What is needed: Write out, word for word, the line that contains "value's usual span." and each line after it down to the last line of the data below. Include nothing more.

Extracted entries:

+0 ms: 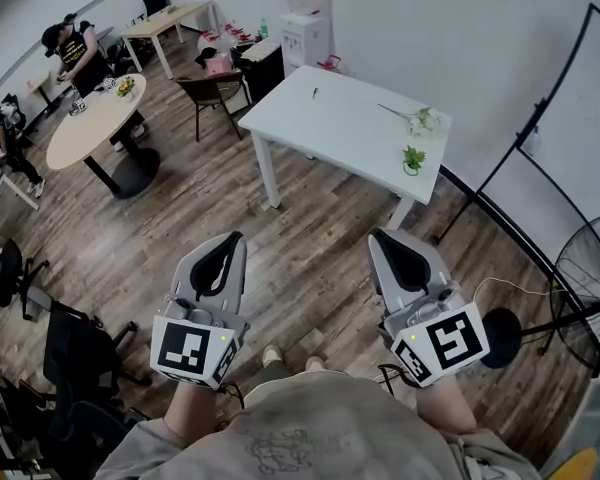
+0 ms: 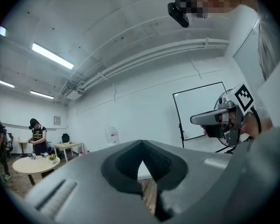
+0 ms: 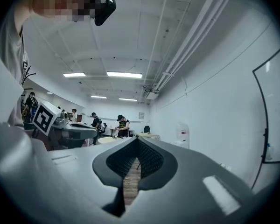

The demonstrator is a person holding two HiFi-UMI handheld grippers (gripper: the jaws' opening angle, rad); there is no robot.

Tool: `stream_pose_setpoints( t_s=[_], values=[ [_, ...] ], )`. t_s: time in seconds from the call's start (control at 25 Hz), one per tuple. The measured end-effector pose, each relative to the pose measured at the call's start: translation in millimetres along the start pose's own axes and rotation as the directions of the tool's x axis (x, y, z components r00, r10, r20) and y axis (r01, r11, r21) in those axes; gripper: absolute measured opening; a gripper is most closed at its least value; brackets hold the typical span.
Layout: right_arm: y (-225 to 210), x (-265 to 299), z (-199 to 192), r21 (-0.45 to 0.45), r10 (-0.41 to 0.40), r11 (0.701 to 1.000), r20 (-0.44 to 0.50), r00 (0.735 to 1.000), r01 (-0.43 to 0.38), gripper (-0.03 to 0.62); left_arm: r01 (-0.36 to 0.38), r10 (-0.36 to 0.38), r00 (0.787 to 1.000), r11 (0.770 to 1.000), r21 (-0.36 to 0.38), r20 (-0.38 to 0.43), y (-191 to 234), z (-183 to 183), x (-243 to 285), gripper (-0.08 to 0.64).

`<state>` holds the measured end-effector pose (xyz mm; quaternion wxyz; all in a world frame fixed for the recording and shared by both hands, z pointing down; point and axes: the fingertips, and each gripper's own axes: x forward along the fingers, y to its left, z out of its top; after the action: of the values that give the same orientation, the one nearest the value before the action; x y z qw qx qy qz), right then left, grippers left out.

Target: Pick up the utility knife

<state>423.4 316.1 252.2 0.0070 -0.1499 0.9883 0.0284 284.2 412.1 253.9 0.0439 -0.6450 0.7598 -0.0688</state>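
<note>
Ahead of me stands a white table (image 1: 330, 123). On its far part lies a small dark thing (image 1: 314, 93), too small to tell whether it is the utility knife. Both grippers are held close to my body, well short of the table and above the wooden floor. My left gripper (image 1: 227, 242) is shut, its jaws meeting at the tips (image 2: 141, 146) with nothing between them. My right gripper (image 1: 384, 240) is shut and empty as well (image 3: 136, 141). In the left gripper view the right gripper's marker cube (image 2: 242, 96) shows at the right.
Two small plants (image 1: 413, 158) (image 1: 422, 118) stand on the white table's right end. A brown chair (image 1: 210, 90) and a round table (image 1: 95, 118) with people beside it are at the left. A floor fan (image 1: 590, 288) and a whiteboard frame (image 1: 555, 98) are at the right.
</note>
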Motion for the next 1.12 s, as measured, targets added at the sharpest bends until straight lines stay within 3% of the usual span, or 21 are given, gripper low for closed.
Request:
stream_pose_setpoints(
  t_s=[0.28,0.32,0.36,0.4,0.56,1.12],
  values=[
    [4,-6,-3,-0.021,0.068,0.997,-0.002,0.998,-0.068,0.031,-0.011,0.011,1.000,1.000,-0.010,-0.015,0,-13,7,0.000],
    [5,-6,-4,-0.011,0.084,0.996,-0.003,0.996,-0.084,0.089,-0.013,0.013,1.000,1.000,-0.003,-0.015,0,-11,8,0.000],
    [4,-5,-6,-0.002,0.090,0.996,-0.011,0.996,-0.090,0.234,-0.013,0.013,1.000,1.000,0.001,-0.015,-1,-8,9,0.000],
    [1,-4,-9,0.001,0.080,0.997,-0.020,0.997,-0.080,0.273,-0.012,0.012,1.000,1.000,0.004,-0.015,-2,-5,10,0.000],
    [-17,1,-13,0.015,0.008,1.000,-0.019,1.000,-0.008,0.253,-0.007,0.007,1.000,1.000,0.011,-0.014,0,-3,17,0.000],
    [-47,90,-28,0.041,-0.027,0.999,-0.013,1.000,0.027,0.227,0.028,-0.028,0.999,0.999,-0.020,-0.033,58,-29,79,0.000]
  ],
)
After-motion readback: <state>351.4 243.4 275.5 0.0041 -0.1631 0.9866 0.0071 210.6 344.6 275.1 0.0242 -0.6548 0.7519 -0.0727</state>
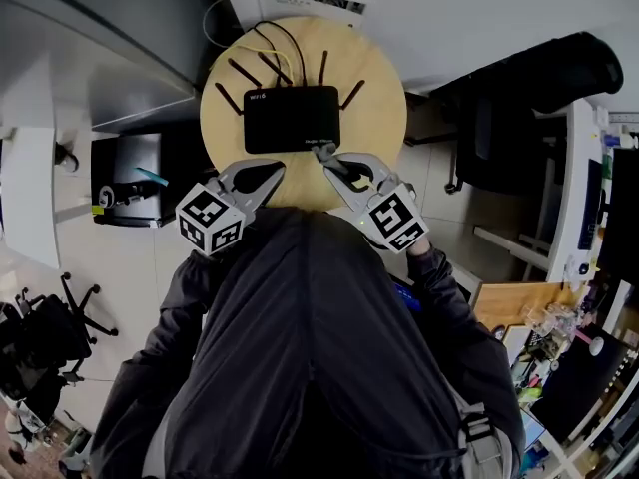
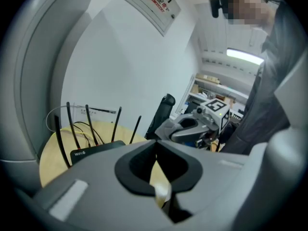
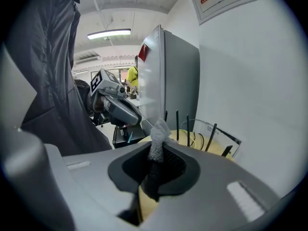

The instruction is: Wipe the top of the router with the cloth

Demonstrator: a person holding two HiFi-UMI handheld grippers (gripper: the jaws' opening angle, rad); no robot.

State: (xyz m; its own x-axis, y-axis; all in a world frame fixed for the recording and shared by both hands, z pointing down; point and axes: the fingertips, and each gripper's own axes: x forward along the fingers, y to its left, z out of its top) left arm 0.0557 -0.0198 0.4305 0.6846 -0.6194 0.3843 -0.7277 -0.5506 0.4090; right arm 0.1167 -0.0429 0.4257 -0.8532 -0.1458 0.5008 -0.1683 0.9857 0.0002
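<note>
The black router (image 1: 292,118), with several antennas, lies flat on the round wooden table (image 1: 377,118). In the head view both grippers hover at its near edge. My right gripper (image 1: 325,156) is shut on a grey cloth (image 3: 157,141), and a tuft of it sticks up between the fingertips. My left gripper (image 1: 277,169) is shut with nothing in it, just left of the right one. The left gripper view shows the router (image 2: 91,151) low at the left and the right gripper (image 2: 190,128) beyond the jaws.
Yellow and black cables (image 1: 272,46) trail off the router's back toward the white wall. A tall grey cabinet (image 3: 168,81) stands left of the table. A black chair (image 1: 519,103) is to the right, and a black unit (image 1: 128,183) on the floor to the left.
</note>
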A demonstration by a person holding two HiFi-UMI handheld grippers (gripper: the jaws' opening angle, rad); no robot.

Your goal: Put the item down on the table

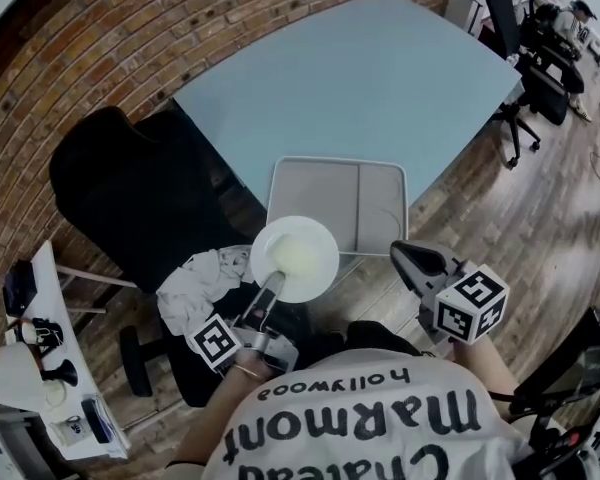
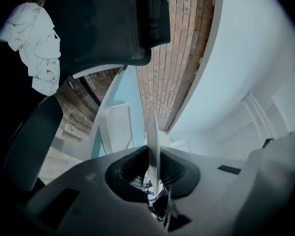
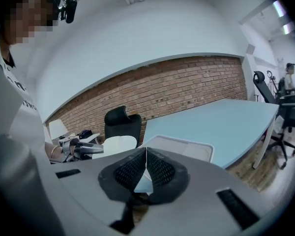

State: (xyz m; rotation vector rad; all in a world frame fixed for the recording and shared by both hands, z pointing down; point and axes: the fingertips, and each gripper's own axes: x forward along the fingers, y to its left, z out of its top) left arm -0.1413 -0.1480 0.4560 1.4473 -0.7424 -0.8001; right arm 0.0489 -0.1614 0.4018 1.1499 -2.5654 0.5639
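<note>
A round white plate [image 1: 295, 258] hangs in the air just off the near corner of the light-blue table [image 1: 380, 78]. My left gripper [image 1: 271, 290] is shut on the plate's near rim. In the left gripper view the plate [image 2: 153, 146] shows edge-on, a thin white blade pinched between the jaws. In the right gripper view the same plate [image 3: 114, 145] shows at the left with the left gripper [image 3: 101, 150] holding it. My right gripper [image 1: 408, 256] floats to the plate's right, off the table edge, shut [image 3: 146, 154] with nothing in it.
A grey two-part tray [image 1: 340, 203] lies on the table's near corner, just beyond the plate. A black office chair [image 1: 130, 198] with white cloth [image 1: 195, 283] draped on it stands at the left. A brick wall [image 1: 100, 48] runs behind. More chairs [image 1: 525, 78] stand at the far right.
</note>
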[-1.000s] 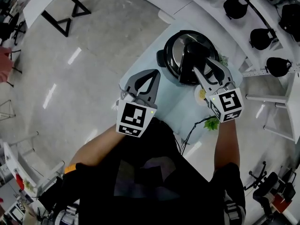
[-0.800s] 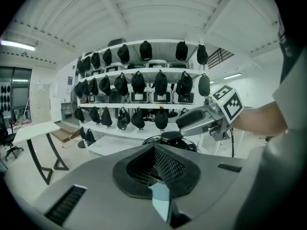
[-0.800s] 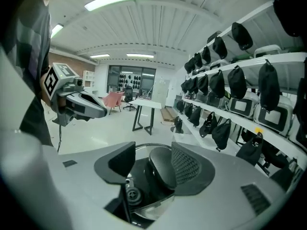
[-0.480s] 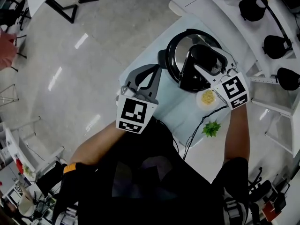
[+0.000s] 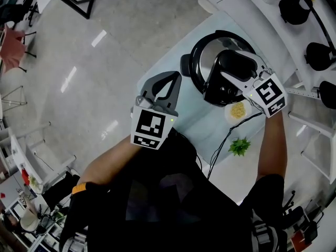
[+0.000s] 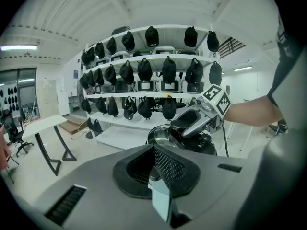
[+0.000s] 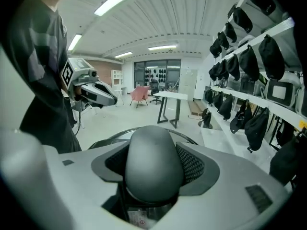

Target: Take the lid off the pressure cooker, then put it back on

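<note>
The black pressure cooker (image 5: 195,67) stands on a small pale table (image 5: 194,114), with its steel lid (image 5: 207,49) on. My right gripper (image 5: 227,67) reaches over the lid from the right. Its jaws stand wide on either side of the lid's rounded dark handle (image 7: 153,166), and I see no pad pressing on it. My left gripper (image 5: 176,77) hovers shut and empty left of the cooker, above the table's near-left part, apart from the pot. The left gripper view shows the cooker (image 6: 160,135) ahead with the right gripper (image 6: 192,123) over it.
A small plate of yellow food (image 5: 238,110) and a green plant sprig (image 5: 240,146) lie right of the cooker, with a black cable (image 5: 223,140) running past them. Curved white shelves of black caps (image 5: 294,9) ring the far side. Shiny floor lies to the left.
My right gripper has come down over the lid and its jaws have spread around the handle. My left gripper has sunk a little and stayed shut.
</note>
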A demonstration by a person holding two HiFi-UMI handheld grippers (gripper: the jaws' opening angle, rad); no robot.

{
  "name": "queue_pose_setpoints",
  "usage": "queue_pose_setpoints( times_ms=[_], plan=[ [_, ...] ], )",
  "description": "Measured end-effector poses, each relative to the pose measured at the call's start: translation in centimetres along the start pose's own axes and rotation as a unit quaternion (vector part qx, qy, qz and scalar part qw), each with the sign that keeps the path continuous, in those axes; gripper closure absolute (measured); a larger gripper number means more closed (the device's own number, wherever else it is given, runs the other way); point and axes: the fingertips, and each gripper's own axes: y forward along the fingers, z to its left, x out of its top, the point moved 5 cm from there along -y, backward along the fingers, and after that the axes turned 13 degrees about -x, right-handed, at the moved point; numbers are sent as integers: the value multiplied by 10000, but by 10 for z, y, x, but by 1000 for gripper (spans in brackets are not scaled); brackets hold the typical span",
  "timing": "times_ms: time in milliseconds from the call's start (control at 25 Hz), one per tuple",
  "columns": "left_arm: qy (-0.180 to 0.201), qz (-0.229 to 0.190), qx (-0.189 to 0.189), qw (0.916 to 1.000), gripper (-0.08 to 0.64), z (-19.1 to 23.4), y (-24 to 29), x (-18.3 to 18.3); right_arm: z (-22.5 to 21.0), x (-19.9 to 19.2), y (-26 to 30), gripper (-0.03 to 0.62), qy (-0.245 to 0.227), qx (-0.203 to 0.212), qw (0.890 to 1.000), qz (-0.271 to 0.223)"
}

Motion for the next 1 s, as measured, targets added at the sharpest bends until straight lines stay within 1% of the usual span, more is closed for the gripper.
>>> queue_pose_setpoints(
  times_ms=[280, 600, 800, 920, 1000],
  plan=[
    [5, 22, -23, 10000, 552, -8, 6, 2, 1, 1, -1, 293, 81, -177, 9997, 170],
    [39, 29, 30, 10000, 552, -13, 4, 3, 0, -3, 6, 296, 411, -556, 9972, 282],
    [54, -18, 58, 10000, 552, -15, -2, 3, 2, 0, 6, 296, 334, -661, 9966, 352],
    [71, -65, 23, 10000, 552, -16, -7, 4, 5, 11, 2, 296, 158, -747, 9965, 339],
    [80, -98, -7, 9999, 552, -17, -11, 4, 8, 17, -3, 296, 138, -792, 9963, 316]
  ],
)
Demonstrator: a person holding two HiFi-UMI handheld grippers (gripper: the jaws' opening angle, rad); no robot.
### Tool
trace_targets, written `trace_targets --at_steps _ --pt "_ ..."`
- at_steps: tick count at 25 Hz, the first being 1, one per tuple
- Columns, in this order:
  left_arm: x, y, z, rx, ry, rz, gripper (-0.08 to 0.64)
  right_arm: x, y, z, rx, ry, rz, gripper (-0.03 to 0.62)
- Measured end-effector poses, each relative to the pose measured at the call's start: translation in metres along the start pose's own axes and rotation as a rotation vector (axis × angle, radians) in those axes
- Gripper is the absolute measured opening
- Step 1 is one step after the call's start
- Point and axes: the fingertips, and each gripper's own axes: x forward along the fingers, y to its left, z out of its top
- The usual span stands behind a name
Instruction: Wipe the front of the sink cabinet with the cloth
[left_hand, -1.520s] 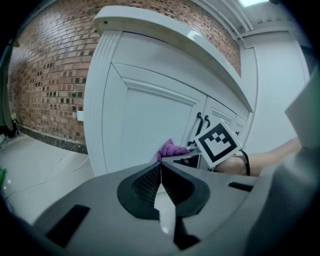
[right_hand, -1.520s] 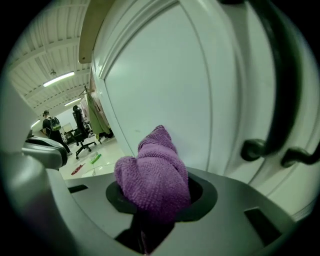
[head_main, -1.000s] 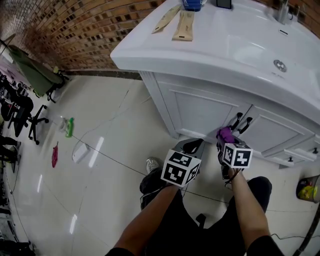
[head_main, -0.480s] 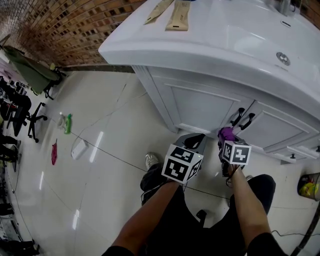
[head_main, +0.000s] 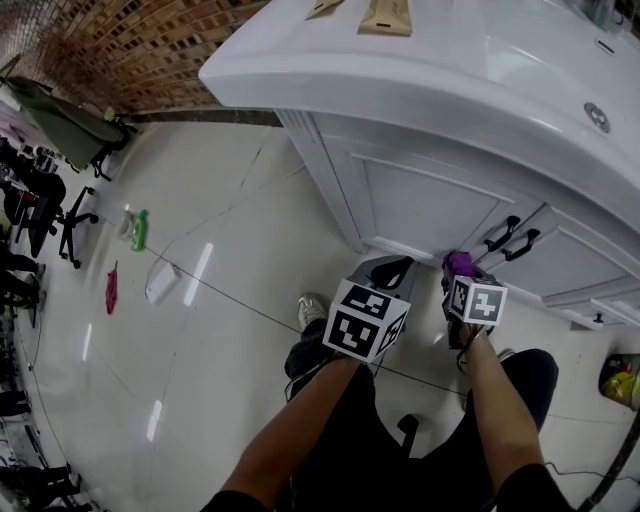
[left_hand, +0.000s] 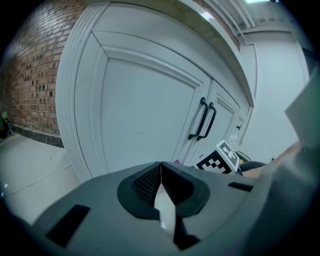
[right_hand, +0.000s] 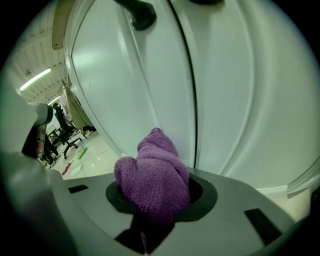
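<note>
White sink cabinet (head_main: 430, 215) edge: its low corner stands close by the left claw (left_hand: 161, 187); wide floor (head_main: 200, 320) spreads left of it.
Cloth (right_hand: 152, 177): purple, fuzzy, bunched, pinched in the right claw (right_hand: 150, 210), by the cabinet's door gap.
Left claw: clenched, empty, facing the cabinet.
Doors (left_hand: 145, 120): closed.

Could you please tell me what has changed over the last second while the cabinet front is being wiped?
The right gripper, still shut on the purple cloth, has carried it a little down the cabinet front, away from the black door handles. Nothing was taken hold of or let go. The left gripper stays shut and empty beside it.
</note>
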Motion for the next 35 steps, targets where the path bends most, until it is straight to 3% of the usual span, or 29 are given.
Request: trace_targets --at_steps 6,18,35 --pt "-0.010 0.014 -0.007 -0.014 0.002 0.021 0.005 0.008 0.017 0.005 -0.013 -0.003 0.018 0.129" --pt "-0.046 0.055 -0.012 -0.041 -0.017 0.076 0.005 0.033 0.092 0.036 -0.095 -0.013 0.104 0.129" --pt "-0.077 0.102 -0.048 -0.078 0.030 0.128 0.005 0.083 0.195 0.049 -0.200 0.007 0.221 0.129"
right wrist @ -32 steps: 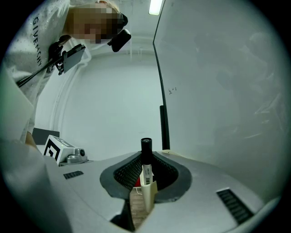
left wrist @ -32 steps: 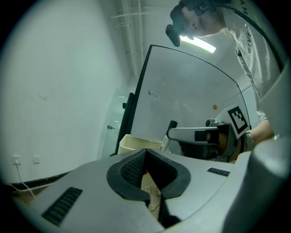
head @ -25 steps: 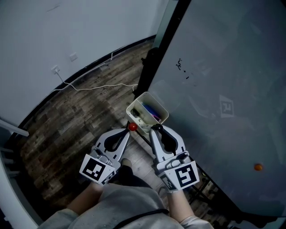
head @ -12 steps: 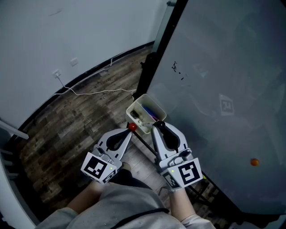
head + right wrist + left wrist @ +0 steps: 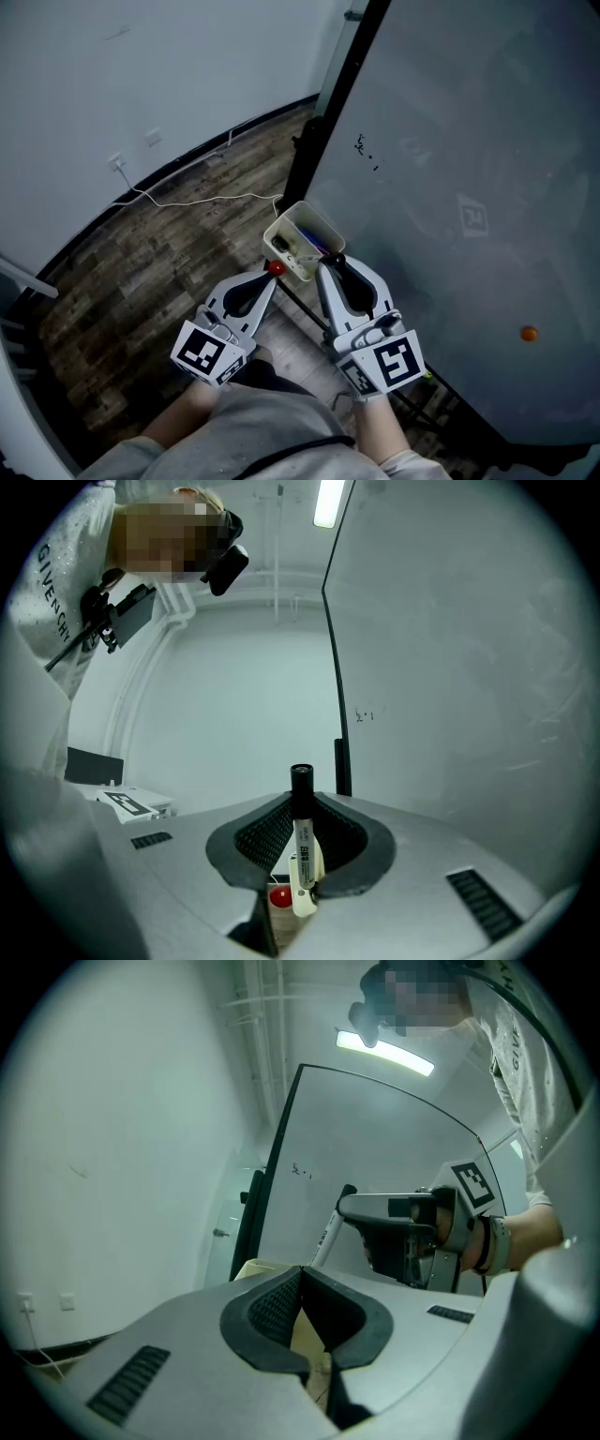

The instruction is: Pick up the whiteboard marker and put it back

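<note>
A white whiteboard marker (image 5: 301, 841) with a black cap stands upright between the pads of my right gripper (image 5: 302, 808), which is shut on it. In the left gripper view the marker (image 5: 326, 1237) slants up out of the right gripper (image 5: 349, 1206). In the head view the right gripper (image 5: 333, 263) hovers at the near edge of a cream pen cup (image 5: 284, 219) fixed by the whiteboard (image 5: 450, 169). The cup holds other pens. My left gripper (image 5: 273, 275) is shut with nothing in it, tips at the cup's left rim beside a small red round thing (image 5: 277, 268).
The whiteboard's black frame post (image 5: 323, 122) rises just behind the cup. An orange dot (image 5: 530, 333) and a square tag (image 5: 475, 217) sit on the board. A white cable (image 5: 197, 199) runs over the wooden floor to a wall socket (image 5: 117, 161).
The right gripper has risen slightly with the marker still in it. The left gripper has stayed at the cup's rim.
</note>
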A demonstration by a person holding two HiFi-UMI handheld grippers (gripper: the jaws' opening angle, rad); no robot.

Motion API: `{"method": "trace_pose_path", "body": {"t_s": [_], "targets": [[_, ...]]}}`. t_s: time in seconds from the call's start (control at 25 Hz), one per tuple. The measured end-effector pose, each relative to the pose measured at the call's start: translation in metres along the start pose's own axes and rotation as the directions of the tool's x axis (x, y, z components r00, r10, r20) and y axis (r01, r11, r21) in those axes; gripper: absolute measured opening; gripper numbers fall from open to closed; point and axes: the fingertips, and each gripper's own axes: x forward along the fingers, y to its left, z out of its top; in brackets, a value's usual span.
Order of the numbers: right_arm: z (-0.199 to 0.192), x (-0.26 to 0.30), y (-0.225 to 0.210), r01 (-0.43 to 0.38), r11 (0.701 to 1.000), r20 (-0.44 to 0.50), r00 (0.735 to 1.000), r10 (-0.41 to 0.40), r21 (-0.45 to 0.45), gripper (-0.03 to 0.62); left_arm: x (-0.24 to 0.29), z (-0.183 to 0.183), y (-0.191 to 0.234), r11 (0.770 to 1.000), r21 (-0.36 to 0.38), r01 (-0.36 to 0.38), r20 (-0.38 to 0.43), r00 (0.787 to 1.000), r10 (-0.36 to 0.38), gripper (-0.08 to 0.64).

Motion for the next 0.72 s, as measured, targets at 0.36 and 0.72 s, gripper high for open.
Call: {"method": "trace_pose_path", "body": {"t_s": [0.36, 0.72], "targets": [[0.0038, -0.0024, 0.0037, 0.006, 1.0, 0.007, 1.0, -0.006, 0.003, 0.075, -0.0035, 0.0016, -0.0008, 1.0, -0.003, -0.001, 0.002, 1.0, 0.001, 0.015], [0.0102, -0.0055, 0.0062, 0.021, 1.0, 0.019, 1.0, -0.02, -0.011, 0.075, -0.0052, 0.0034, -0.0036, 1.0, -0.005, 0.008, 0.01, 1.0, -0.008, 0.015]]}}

Exercise output:
Motion API: `{"method": "trace_pose_path", "body": {"t_s": [_], "targets": [[_, ...]]}}`. t_s: time in seconds from the call's start (control at 25 Hz), one per tuple. The measured end-effector pose, each relative to the pose measured at the call's start: translation in metres along the start pose's own axes and rotation as the directions of the tool's x axis (x, y, z components r00, r10, r20) and y axis (r01, r11, r21) in those axes; gripper: absolute measured opening; gripper numbers fall from open to closed; point and axes: the fingertips, and each gripper's own axes: x forward along the fingers, y to its left, z out of its top; in brackets, a value's usual span.
Order of the numbers: right_arm: z (-0.199 to 0.192), x (-0.26 to 0.30), y (-0.225 to 0.210), r01 (-0.43 to 0.38), r11 (0.701 to 1.000), r20 (-0.44 to 0.50), r00 (0.735 to 1.000), r10 (-0.41 to 0.40), r21 (-0.45 to 0.45), gripper (-0.03 to 0.62); left_arm: x (-0.24 to 0.29), z (-0.183 to 0.183), y (-0.191 to 0.234), r11 (0.770 to 1.000), r21 (-0.36 to 0.38), r01 (-0.36 to 0.38), r20 (-0.38 to 0.43), r00 (0.787 to 1.000), r10 (-0.36 to 0.38), gripper (-0.08 to 0.64).

Motion for the next 0.72 s, as measured, targets at 0.36 and 0.72 s, gripper high for open.
Call: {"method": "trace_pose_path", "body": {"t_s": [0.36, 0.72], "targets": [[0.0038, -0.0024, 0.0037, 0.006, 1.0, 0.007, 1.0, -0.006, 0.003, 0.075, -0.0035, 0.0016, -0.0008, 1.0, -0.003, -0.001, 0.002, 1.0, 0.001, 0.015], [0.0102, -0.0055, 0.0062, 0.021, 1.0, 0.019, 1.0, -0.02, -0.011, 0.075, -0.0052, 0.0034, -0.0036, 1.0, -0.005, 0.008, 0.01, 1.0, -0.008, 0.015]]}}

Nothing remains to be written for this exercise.